*TASK PROMPT*:
Write out every line of the material as it stands, apart from the pictures.

*STORED DATA*:
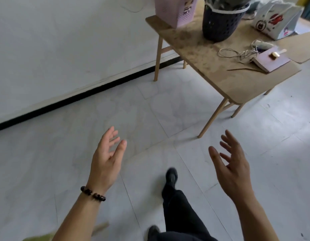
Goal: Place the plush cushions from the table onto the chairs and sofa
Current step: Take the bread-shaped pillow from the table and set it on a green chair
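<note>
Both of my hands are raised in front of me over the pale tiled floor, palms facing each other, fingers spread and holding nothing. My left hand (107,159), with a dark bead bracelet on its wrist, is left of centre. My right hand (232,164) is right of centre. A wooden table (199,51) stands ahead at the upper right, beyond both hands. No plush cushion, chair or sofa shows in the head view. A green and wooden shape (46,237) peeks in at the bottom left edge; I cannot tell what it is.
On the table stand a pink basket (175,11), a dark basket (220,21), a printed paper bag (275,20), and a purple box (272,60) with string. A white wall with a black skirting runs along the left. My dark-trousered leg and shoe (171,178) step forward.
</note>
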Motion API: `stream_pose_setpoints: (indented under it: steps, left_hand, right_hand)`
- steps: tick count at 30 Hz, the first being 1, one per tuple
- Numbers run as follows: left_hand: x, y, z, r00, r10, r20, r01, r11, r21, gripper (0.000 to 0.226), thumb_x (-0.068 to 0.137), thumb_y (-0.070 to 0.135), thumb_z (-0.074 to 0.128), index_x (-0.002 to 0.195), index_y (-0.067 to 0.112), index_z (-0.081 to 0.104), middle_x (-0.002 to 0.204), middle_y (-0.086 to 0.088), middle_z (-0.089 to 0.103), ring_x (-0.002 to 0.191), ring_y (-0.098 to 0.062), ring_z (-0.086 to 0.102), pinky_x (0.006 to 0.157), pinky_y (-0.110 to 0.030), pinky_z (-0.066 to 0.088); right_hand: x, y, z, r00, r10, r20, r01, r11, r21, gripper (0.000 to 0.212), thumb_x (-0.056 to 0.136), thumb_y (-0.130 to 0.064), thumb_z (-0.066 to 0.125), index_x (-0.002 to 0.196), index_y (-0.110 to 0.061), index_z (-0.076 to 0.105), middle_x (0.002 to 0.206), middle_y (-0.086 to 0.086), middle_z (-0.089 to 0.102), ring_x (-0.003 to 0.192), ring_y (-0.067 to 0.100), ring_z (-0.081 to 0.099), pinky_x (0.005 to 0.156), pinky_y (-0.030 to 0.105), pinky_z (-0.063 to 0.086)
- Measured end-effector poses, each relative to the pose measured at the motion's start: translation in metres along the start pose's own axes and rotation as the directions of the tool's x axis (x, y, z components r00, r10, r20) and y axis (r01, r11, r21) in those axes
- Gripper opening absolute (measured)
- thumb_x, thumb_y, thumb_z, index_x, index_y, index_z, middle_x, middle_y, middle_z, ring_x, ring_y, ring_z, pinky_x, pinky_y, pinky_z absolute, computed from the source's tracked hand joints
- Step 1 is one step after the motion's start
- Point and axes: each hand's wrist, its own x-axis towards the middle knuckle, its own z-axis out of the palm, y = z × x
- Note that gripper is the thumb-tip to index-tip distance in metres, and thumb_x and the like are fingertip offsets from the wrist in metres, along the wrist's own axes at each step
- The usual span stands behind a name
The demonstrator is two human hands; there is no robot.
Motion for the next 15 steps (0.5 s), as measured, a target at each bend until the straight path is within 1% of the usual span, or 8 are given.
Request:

*SOLUTION TO THIS TASK*:
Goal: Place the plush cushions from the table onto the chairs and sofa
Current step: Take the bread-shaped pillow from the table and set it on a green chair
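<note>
Both of my hands are raised in front of me over the pale tiled floor, palms facing each other, fingers spread and holding nothing. My left hand (107,159), with a dark bead bracelet on its wrist, is left of centre. My right hand (232,164) is right of centre. A wooden table (199,51) stands ahead at the upper right, beyond both hands. No plush cushion, chair or sofa shows in the head view. A green and wooden shape (46,237) peeks in at the bottom left edge; I cannot tell what it is.
On the table stand a pink basket (175,11), a dark basket (220,21), a printed paper bag (275,20), and a purple box (272,60) with string. A white wall with a black skirting runs along the left. My dark-trousered leg and shoe (171,178) step forward.
</note>
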Motion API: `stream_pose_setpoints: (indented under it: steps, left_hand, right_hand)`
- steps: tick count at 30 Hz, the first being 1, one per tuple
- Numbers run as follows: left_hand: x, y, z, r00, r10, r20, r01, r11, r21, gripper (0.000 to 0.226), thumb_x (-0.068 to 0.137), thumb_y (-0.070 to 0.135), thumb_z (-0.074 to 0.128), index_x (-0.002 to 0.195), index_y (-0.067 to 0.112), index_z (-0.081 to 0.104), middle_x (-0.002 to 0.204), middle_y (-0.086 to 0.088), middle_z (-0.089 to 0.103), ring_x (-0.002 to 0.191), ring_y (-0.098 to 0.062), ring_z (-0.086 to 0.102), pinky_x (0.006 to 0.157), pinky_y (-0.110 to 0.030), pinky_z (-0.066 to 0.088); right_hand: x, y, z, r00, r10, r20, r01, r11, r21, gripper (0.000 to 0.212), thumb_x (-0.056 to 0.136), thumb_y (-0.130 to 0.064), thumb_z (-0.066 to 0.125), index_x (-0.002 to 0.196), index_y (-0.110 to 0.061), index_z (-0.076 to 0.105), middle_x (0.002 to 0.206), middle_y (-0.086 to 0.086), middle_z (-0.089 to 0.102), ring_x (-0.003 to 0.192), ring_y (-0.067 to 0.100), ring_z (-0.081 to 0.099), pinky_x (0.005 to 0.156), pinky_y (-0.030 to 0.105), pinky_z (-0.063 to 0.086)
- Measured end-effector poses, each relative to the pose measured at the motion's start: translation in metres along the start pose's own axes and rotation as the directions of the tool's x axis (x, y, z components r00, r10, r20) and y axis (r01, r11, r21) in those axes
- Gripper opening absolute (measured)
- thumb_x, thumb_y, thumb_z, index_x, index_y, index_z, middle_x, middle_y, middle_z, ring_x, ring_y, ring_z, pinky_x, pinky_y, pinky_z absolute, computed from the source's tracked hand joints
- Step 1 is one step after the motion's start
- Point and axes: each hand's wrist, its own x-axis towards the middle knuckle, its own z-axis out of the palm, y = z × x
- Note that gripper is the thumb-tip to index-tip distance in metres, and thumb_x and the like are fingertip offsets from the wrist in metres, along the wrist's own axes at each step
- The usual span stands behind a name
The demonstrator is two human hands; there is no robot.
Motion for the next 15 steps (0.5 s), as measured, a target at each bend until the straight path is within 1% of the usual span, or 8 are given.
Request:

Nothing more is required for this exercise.